Receiving this error when trying to run this locally:
OSError: teknium/Replit-v1-CodeInstruct-3B does not appear to have a file named replit/replit-code-v1-3b--replit_lm_tokenizer.py. Checkout 'https://huggingface.co/teknium/Replit-v1-CodeInstruct-3B/main' for available files.

I can see that the main branch has a file called replit_lm_tokenizer.py not sure why there is a replit/replit-code-v1-3b-- being pre-pended to it. If I replace the model_name to be replit/replit-code-v1-3b then it loads properly.

This is the code snippet I am running for this:

from transformers import AutoModelForCausalLM, AutoTokenizer
import torch 

# model_name = "replit/replit-code-v1-3b" # loads properly
model_name = "teknium/Replit-v1-CodeInstruct-3B" # encounters the error above

tokenizer = AutoTokenizer.from_pretrained(model_name, trust_remote_code=True)
model = AutoModelForCausalLM.from_pretrained(
    model_name,
    torch_dtype=torch.bfloat16,
    trust_remote_code=True
)
model.to('cuda')

Yes thank you we are fixing it right now ^_^ It's got some references to the original replit model in the config.json

Receiving this error when trying to run this locally:
OSError: teknium/Replit-v1-CodeInstruct-3B does not appear to have a file named replit/replit-code-v1-3b--replit_lm_tokenizer.py. Checkout 'https://huggingface.co/teknium/Replit-v1-CodeInstruct-3B/main' for available files.

I can see that the main branch has a file called replit_lm_tokenizer.py not sure why there is a replit/replit-code-v1-3b-- being pre-pended to it. If I replace the model_name to be replit/replit-code-v1-3b then it loads properly.

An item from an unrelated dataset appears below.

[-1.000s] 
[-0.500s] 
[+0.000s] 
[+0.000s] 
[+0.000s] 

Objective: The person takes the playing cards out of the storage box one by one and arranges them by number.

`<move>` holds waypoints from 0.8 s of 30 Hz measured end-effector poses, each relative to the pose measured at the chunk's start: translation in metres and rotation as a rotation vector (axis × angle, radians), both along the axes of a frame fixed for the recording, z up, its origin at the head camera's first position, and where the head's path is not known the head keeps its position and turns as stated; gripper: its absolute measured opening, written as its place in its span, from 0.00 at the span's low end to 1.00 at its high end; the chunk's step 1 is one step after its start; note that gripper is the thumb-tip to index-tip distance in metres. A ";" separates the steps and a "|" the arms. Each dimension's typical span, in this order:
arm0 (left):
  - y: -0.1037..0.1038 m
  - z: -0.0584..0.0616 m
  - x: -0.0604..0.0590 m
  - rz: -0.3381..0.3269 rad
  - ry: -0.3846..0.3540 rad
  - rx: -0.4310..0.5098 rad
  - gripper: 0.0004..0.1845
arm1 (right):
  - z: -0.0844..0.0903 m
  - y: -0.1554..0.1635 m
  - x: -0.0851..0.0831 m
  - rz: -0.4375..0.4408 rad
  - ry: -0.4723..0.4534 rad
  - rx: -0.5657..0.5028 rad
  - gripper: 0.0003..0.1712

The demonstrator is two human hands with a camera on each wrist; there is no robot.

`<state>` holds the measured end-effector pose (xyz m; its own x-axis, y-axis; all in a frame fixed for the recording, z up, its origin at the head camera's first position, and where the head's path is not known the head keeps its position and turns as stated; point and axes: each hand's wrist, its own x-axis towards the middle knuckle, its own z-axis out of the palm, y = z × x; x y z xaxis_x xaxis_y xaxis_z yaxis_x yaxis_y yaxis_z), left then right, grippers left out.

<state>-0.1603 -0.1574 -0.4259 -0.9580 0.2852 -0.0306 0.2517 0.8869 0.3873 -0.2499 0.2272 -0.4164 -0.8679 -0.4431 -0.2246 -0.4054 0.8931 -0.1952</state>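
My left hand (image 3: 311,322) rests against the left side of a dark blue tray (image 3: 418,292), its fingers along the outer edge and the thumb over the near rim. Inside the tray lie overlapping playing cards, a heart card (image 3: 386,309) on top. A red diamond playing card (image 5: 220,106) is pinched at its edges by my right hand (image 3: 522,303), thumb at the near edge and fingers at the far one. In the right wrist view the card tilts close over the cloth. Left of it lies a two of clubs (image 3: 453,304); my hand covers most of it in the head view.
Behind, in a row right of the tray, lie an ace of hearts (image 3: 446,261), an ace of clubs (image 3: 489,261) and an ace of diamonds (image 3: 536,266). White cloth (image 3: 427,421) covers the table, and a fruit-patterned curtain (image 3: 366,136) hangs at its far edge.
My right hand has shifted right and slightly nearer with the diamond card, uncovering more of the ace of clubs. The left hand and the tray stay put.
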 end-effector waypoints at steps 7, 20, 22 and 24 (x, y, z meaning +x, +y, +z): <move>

This is the code snippet I am running for this:

from transformers import AutoModelForCausalLM, AutoTokenizer
import torch 

# model_name = "replit/replit-code-v1-3b" # loads properly
model_name = "teknium/Replit-v1-CodeInstruct-3B" # encounters the error above

tokenizer = AutoTokenizer.from_pretrained(model_name, trust_remote_code=True)
model = AutoModelForCausalLM.from_pretrained(
    model_name,
    torch_dtype=torch.bfloat16,
    trust_remote_code=True
)
model.to('cuda')

It's fixed now. You can just update the config.json to fix it

teknium changed discussion status to closed

The issue still persists with the same error. I looked at the repo and changing the string in the tokenizer_config.json resolves the issue.

Current:

      "replit/replit-code-v1-3b--replit_lm_tokenizer.ReplitLMTokenizer",
      null
    ]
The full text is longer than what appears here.